◆ **WORK TO BE COMPLETED**:
Ignoring every picture, transcribe the data in full as it stands.

◆ **SOURCE MATERIAL**:

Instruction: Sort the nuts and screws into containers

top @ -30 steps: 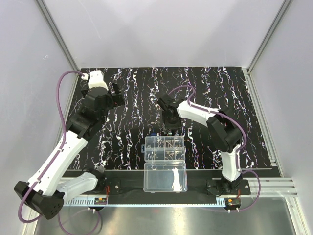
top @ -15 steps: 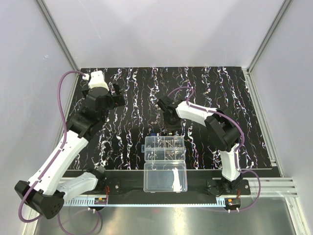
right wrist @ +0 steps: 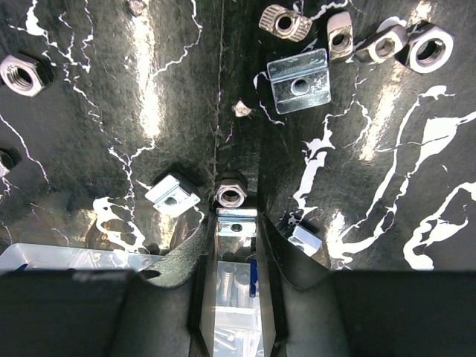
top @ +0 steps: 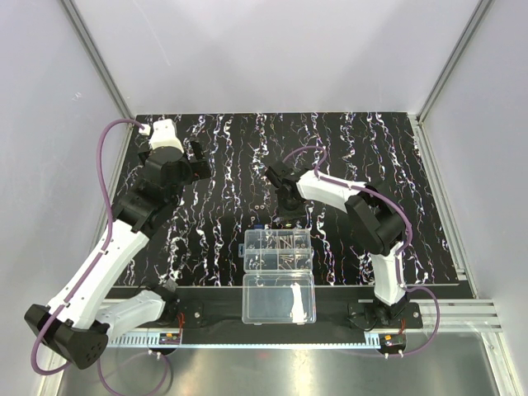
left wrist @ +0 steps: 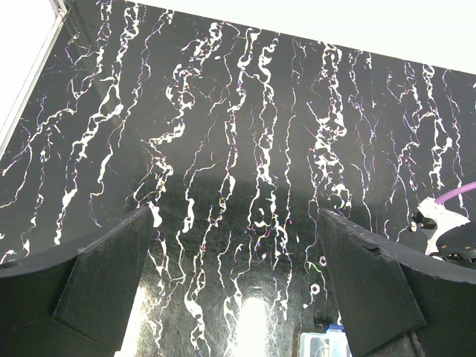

◆ **RESULT OF THE EXERCISE**:
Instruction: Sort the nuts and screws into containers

top @ -30 steps: 
top @ -15 steps: 
right wrist @ +0 steps: 
top @ +0 steps: 
left wrist @ +0 steps: 

The exercise asks for nothing further.